Para que tan perversa conducta se haya generalizado han debido suceder antes dos cosas: una degradación de valores morales, principalmente en el seno familiar pero también en la escuela -sobre todo pública- y una infantilización de la sociedad como consecuencia de la creciente pérdida de responsabilidad personal y ciudadana y la consecuente dependencia del Estado. Para el catedrático de psiquiatría Enrique Baca: ˝Los españoles están educados en la inseguridad: creen que su destino no depende de ellos mismos, sino del Estado”.

Hay una infantilización de la sociedad por la pérdida de responsabilidad personal

El Estado contemporáneo, mediante la sistemática y creciente ocupación de espacios originalmente privados tanto sociales como económicos, ha ido empequeñeciendo la conciencia y la vida ciudadana para de este modo neutralizar a amplios sectores que acríticos con el “gran Leviatán democrático” aceptan las promesas electorales como los niños se creen sus cartas a los Reyes Magos. Podríamos decir que en periodo electoral se apodera del país una fiebre reivindicativa que recuerda aquellas peticiones que los vecinos de un pueblo manchego hacían a los “americanos”, y que el alcalde Pepe Isbert trataba de contener con su célebre frase: “solo se puede pedir una cosa por persona”. Estamos hablando del Bienvenido Mister Marshall, la genial película de García Berlanga.
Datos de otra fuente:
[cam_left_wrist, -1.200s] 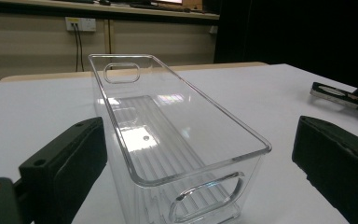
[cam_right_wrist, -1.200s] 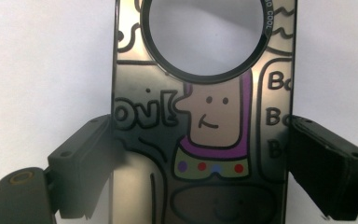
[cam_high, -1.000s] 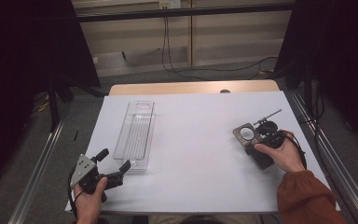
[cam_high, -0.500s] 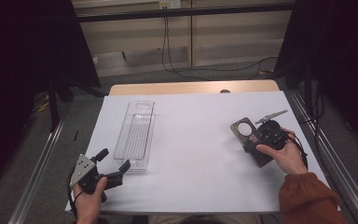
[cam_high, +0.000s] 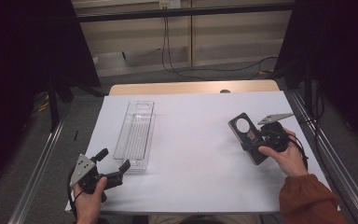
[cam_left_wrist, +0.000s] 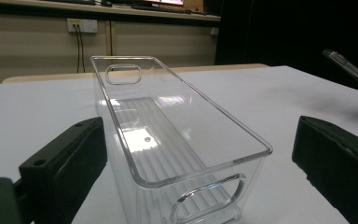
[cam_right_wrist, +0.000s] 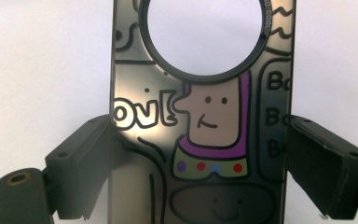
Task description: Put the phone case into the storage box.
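Observation:
A black phone case (cam_high: 251, 135) with a round camera hole and cartoon drawings hangs tilted above the right side of the white table. My right gripper (cam_high: 256, 147) is shut on it. In the right gripper view both pads press the long edges of the phone case (cam_right_wrist: 214, 140), with the right gripper (cam_right_wrist: 198, 158) across its lower half. A clear plastic bin (cam_high: 135, 133) lies lengthwise on the left half, with nothing inside. My left gripper (cam_high: 115, 158) stands open just before its near end. In the left gripper view the bin (cam_left_wrist: 177, 140) sits ahead of the open left gripper (cam_left_wrist: 196, 154), untouched.
A white sheet (cam_high: 196, 158) covers the table, with a strip of bare wood (cam_high: 191, 87) at the far edge. Metal rails (cam_high: 39, 168) run along both sides. Cables hang on the back wall.
The right gripper has shifted the phone case a little to the left and away from the person. The left gripper and the bin have stayed put.

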Motion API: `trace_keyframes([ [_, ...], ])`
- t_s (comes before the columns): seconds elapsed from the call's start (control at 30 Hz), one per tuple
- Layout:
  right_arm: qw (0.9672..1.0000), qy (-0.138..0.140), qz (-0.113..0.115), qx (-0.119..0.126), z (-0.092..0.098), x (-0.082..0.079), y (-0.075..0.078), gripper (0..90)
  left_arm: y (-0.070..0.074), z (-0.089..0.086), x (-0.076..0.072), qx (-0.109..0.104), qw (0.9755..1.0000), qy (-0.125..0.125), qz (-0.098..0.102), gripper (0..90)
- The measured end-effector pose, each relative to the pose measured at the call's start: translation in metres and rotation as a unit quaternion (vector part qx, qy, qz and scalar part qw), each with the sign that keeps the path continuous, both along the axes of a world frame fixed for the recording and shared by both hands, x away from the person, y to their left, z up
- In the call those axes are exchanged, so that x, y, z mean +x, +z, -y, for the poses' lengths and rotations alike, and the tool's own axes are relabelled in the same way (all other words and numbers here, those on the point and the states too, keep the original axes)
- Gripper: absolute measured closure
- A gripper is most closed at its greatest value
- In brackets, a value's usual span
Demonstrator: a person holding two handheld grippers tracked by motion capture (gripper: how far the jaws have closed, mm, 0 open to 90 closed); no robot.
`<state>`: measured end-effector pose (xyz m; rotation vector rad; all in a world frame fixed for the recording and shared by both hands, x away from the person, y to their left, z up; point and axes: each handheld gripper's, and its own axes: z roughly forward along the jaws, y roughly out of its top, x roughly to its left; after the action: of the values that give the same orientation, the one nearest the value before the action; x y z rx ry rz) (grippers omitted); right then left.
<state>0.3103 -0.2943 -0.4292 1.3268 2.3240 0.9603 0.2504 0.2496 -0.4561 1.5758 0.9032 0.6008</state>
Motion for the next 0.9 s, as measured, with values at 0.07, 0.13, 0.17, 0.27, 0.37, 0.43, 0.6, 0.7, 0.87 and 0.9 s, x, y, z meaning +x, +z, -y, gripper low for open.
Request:
trace_keyframes([
  [0.07, 0.9999, 0.008, 0.008, 0.011, -0.001, -0.001, -0.002, 12.3, 0.0, 0.001, 0.0, -0.012, 0.9999, 0.008, 0.0, 3.3],
  [0.13, 0.9994, 0.021, 0.017, 0.021, -0.001, -0.002, -0.005, 12.3, 0.0, -0.001, 0.0, -0.005, 1.0, 0.004, 0.0, 3.3],
  [0.17, 0.9991, 0.026, 0.02, 0.028, -0.003, -0.003, -0.006, 12.3, 0.0, -0.001, 0.0, -0.005, 1.0, 0.002, 0.0, 3.3],
  [0.27, 0.998, 0.042, 0.032, 0.036, -0.008, -0.005, -0.008, 12.3, 0.0, 0.0, 0.0, -0.012, 0.9999, 0.001, 0.002, 3.3],
  [0.37, 0.9966, 0.054, 0.04, 0.047, -0.012, -0.008, -0.008, 12.3, 0.001, 0.001, -0.001, -0.015, 0.9999, -0.001, 0.002, 3.3],
  [0.43, 0.9954, 0.057, 0.048, 0.061, -0.015, -0.01, -0.008, 12.3, 0.001, 0.0, -0.001, -0.006, 1.0, -0.001, 0.002, 3.3],
  [0.6, 0.9916, 0.08, 0.065, 0.078, -0.026, -0.015, -0.01, 12.3, 0.002, 0.0, -0.002, -0.017, 0.9998, -0.002, 0.004, 3.3],
  [0.7, 0.9885, 0.094, 0.078, 0.089, -0.031, -0.018, -0.012, 12.3, 0.002, 0.0, -0.002, -0.016, 0.9999, -0.005, 0.003, 3.3],
  [0.87, 0.9834, 0.106, 0.098, 0.11, -0.036, -0.022, -0.014, 12.3, 0.004, 0.001, -0.001, -0.016, 0.9998, -0.009, 0.005, 3.3],
  [0.9, 0.9821, 0.111, 0.102, 0.113, -0.037, -0.023, -0.014, 12.3, 0.004, 0.001, -0.001, -0.015, 0.9998, -0.014, 0.006, 3.3],
])
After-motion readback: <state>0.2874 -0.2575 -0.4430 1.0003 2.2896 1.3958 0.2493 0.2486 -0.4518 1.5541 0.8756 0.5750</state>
A los políticos irresponsables se les unen grupos, asociaciones y colectivos de la más variada e incluso extravagante especie que sintiéndose absurdamente agraviados consideran que sus autoproclamadas necesidades deben ser atendidas sea cual sea su coste; es más, sin importar el coste. La cuestión de quien tiene que pagar por todo ello no tiene importancia. Incluso podríamos decir que la mera mención de que haya un coste y de que alguien tiene que pagarlo, resulta incómoda y es desechada como algo políticamente incorrecto.
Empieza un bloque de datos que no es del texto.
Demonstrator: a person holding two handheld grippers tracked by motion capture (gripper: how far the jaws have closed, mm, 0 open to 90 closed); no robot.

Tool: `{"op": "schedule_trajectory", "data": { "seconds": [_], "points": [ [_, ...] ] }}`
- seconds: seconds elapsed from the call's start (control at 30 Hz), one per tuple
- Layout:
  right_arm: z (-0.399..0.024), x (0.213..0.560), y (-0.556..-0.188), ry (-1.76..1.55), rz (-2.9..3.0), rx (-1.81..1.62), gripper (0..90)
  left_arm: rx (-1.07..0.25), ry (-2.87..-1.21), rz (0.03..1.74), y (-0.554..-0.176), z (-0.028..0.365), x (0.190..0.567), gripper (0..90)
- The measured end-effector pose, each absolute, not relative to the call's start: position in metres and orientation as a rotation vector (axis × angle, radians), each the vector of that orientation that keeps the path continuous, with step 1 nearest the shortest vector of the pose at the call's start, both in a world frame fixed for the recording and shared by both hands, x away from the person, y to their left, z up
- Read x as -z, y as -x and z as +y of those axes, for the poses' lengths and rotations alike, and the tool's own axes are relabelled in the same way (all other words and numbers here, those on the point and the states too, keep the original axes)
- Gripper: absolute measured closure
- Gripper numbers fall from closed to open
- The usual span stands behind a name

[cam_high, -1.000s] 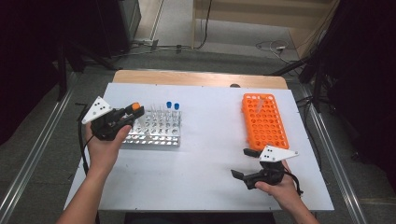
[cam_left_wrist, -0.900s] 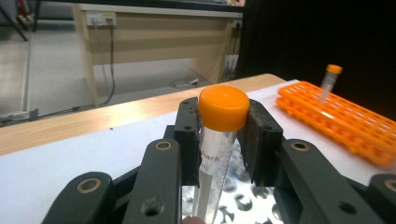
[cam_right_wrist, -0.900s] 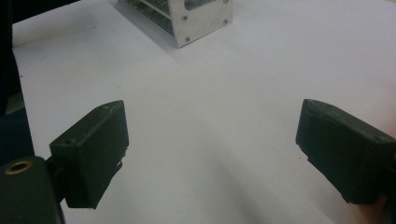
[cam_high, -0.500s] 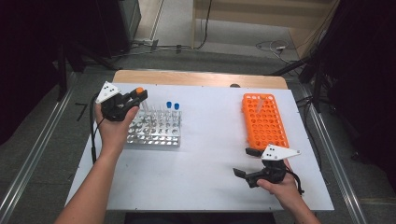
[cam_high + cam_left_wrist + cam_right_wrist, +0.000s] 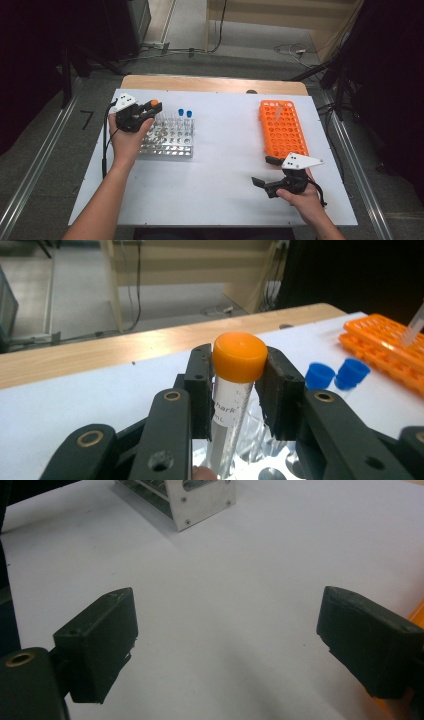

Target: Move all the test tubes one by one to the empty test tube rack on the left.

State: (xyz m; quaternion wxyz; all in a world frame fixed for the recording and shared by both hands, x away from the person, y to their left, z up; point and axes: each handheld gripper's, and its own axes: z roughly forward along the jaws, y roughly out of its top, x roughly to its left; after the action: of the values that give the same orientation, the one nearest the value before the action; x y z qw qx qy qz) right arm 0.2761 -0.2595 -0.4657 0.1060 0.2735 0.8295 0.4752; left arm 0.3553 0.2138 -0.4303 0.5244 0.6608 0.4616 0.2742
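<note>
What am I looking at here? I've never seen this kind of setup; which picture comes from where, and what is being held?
A person works at a white table with a handheld two-jaw gripper in each hand. The wide picture comes from a fixed camera above; the other two come from cameras riding on the grippers. On the table stand a metal tube rack holding two blue-capped tubes, and an orange rack. The left gripper clamps an orange-capped tube at the metal rack. The right gripper is open, holding nothing, over bare table.

Black fingers (image 5: pixel 100 642), brass-ringed screw holes
</note>
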Motion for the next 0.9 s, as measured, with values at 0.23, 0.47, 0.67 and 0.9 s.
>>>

La histórica frase que pronunciara John F. Kennedy en su toma de posesión de la presidencia de EEUU: ˝No preguntes que puede hacer tu país por ti, sino qué puedes hacer tu por tu país”, debe hacer reír -suponiendo que la conozcan- a nuestro populismo de izquierdas, que ha impuesto otra pregunta: “¿Qué me debe mi país en virtud de mi identidad?.
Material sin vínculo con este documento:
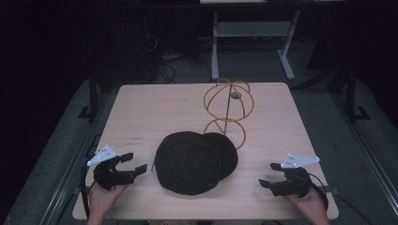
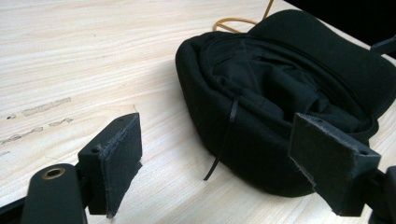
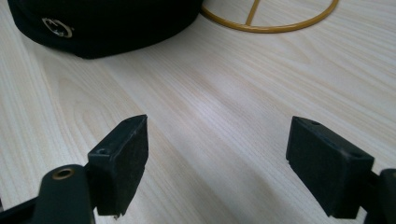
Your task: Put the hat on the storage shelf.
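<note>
Cap (image 2: 280, 107) | left gripper view: open inside up; right gripper view: emblem (image 3: 57, 27)

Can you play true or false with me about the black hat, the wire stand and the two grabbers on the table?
1. The black cap lies upside down on the table. True.
2. The left gripper is squeezing the cap. False: its jaws are open, just short of the cap.
3. The cap sits on top of the wire stand. False: it lies on the table in front of the stand, which is bare.
4. The right gripper is open with only tabletop between its jaws. True.
5. The wire stand is orange-gold. True.
</note>
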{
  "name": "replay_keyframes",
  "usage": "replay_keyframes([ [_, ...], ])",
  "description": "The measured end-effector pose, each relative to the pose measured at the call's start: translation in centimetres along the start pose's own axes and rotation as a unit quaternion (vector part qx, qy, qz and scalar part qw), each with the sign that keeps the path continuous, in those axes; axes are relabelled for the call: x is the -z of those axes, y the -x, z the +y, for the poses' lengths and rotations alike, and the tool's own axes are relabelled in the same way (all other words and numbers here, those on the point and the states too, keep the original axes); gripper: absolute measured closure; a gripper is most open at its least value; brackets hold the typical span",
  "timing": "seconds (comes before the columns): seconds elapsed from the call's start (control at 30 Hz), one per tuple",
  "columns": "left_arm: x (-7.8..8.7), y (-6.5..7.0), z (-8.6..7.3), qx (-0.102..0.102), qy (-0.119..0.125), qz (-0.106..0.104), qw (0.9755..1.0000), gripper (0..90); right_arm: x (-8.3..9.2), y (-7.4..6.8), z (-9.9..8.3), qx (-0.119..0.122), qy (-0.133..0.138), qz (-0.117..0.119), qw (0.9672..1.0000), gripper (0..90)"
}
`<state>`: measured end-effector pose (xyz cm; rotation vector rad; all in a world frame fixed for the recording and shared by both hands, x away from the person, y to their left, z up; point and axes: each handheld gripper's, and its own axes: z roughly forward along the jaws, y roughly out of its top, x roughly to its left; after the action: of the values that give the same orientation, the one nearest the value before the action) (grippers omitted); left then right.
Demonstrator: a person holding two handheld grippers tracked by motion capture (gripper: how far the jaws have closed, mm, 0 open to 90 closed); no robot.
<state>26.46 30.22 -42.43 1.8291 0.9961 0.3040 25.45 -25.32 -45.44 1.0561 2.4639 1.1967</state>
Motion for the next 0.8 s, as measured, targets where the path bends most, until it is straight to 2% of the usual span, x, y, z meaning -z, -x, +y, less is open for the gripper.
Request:
replay_keyframes([
  [0.33, 0.0, 0.0, 0.0, -0.004, -0.001, -0.003, 1.0000, 16.7, 0.2, -0.6, 0.8, 0.004, 0.005, 0.005, 1.0000, 19.4],
  [0.43, 0.1, 0.1, -0.1, 0.000, 0.000, -0.004, 1.0000, 16.8, 0.3, -1.1, 1.6, 0.012, 0.008, 0.010, 0.9998, 18.8],
  [0.53, -0.1, 0.1, -0.1, -0.006, -0.006, 0.003, 1.0000, 16.7, 0.4, -1.5, 2.5, 0.018, 0.007, 0.020, 0.9996, 18.4],
  [0.7, 0.1, -0.2, -0.1, 0.001, 0.000, -0.002, 1.0000, 16.8, 0.6, -2.4, 3.5, 0.031, 0.005, 0.029, 0.9991, 17.7],
  [0.8, -0.1, -0.2, -0.1, 0.000, -0.003, -0.002, 1.0000, 16.8, 0.6, -3.2, 4.4, 0.049, -0.001, 0.037, 0.9981, 17.8],
])
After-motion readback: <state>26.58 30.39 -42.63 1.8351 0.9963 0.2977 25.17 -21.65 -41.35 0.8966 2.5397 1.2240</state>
Más aún, la experiencia real de que la política es una fuente fiable de puestos de trabajo, contratos empresariales y beneficios diversos hace que para muchos jóvenes dirigir sus proyectos vitales a las esferas de lo público –no por oposición, claro- sea algo deseable y mucho mejor que lanzarse a las siempre procelosas aguas de lo privado.

La política es una fuente fiable de puestos de trabajo y beneficios diversos

Siendo el Estado la meca de tantas ilusiones, ambiciones y clavos ardiendo, no es de extrañar que demos tanta importancia a los favores y beneficios que surgen de la acción de las administraciones públicas, y sobre todo que exista un pensamiento muy arraigado de que no hay límite en las posibilidades de lo público para arreglar cualquier dificultad o desgracia.

En rigor, las campañas electorales deberían orientarse hacia la mejora de las reglas de convivencia y las condiciones para generar riqueza, así como en discutir sobre temas educativos, infraestructuras, sostenimiento del estado de bienestar, la seguridad y defensa de la nación, la inmigración y tantos otros temas de interés general; justamente, todo lo que se omite en ellas. En todo caso, la descripción hecha no afecta por igual a todas las organizaciones políticas: las hay manifiestamente demagógicas, otras simplemente irresponsables, algunas incluso ingenuas y muy pocas sensatas. Podemos -aunque limitadamente- elegir, así que la responsabilidad final seguirá siendo de los ciudadanos.